WHAT TO PRODUCE:
Starting with the line that has "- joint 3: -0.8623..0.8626" in the records below and stopping after the line that has "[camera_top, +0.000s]", output every line exactly and nothing else; skip pictures.

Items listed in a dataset
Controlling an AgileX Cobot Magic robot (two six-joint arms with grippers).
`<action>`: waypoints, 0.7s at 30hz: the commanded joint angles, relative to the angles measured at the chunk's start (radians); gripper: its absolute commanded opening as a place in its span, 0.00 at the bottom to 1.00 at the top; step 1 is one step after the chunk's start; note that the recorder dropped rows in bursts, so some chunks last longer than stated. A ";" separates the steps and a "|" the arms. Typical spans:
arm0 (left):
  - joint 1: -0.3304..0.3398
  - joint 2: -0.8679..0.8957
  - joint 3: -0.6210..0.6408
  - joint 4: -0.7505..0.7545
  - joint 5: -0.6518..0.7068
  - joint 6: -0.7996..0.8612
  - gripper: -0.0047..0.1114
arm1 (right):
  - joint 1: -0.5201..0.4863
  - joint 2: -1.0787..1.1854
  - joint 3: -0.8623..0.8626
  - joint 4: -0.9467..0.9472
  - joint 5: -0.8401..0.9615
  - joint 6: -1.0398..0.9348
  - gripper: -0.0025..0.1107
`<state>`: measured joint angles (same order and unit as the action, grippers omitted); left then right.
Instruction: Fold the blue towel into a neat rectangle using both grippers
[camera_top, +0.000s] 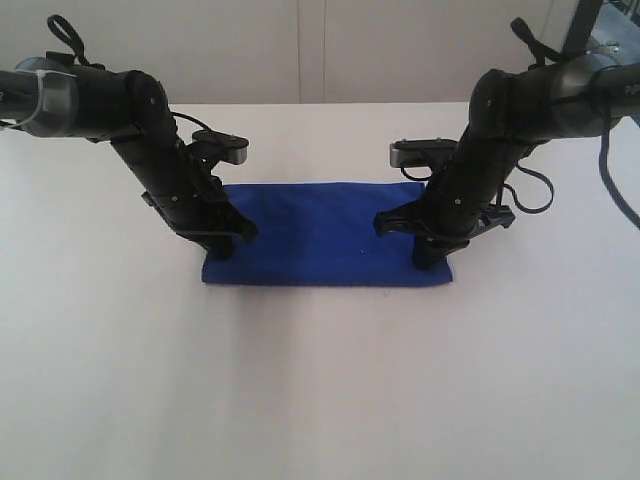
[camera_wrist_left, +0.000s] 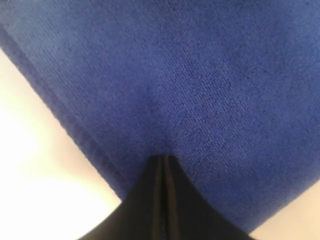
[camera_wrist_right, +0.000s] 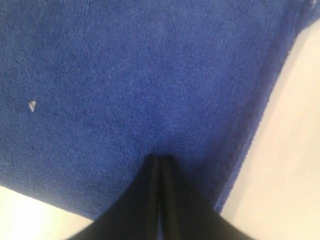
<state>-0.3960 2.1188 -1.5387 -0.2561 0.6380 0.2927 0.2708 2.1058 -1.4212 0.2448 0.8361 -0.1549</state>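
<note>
Towel (camera_top: 320, 225) lies flat on bench (camera_top: 320, 390) between left gripper (camera_top: 222, 245) and right gripper (camera_top: 430, 258); both closed, tips pressing its ends, likely flattening it.

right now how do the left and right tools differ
The left tool sits at the blue towel's left end, the right tool at its right end. A pale speck lies on the towel by the right tool, none by the left tool. Both are shut, tips down on the towel.

Bright even light, soft shadows; wrist views blurry, white areas blown out.
</note>
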 joint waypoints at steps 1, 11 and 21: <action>0.001 0.022 0.007 0.031 0.053 -0.006 0.04 | -0.004 0.006 0.000 -0.039 -0.016 0.002 0.02; 0.001 -0.072 -0.011 0.000 0.086 -0.008 0.04 | -0.004 -0.141 -0.023 -0.039 -0.032 0.030 0.02; 0.040 -0.217 -0.011 0.011 0.144 -0.170 0.04 | -0.034 -0.267 -0.017 -0.042 0.015 0.028 0.02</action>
<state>-0.3847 1.9427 -1.5472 -0.2488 0.7609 0.2085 0.2604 1.8718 -1.4428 0.2044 0.8387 -0.1309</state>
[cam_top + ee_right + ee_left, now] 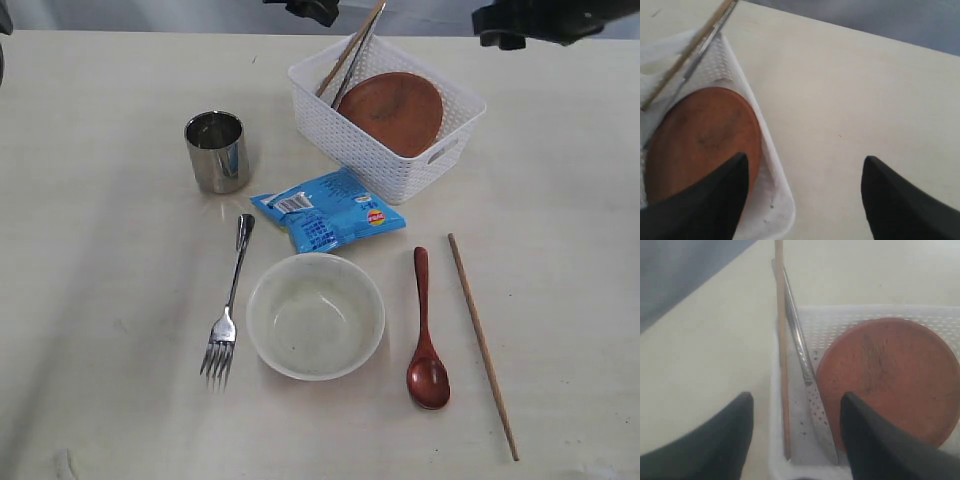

EXERCISE RESULT:
  - joint 3: -0.8623..0.8626
  - joint 4: -0.9467..0.9472
  - joint 5: -0.8401..0.9615
  - joint 6: -1.0398..0.9348
  - gripper: -0.0025..0.1107
`<state>`: measured joint angles (same order and unit as the action, grippers omitted); left then right.
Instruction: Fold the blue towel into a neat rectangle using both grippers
[camera_top, +0.000s] 

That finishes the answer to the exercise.